第9話 作りたての夢


 さっきまで、あれほど激しく窓をたたいていた雨の音は、もう聞こえてこなかった。


 幸福のてっぺんから、突き落とされた気分だった。

 たたき落とされて、踏みにじられて。

 ナイフで刺されたとしても、こうは胸が痛くない。


「……暑い。汗、かいちゃった」

 ふふふ、と白い花が笑っている。

 まるでスポーツの試合をしたあとみたいな言葉だ。


 ──最後の瞬間に、紘彦の名前を呼んだことを、このひとは。


「ねえ、槙、もう離してよ、暑い」

「やだ。もうすこし」


 ──自覚、しているだろうか。


「あのべっちゃべちゃに濡れた服、着て帰るのやだなあ……」


「なんか、服、貸してあげるよ」


「いや、いいって。だって、そんなことしたら」


 優一は最後まで言わなかったけれど。

 そう、確かに服を貸したりしたら、この雨の午後に二人で何をしていたかが、思わぬかたちで露顕しそうだ。


「ほら、もう離して」


「いやだ」


「……きみのお母さんとかが帰ってきたら、やばいじゃない」

 確かに。それは、年上の彼の言うとおり、なのだけれど。


 槙の腕の中から抜け出すと、蓮見は、ベッドの中だの、床の上だのを探って、散らばった彼の服を拾いあつめていく。

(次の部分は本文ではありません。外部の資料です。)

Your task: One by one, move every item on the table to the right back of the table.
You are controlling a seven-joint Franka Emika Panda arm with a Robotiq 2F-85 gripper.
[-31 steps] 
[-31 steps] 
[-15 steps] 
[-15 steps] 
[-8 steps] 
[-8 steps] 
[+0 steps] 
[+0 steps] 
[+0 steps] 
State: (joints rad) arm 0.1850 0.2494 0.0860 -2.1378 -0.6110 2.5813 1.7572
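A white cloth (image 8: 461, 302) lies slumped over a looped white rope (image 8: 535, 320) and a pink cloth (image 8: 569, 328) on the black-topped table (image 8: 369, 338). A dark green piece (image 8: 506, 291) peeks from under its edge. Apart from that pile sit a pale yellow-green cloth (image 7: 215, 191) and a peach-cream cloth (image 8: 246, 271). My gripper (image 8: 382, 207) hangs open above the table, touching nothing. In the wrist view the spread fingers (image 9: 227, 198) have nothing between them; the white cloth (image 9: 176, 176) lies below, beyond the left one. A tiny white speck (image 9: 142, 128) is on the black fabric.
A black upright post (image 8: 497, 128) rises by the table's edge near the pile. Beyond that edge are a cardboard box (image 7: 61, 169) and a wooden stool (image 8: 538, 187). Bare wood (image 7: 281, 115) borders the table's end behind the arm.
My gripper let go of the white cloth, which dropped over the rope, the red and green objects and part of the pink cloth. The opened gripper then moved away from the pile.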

 槙に向けた白い背中は、なめらかで、作りたての夢のように美しかった。


「兄貴の気持ち、知ってるんでしょう?」

 その背中に、どうしても尋ねてしまう。


「……そうねえ。紘彦、わかりやすいからねえ」

 白い背中を見せたまま、彼は答えた。

 ふふふ、とすこし笑いを含んだ声で。


「じゃあ、どうして兄貴の気持ちに、応えてあげないの」

 白い背中の動きが止まった。

 ──どうやら、最後の瞬間に、兄の名前を呼んだ自覚はあるらしい。


「こたえられないから、だよ」


「どうして? あなただって、兄貴のこと、好きなんでしょう?」

 思わずベッドの上に起き上がってそう尋ねたら、ことのほか、槙の口調は強いものになった。


「好きだよ」

 白い背中がはりつめる。


「好きって言葉じゃ、たりないくらい、好きだ」


「じゃあ、どうして」


 兄の恋人にならない? 

 好きでもない、俺になんか、抱かれた?


「紘彦は、普通に女の子のことを愛せるひとだから。……きみと同じで」


 背中は、ふりむかないままだった。


「だから、俺なんかとつきあわないほうがいい」


 それを最後の言葉にして、蓮見は部屋を出ていった。


 情交のあとが濃く残るベッド、さっきまでの汗が、自分の体をまだ濡らしている。


 くやしいけれど、十七歳の槙は、すこしだけ泣いた。


 こんなふうに、自分ひとりだけがはじめてしまった恋を、どうしたらいいか、わからないからだ。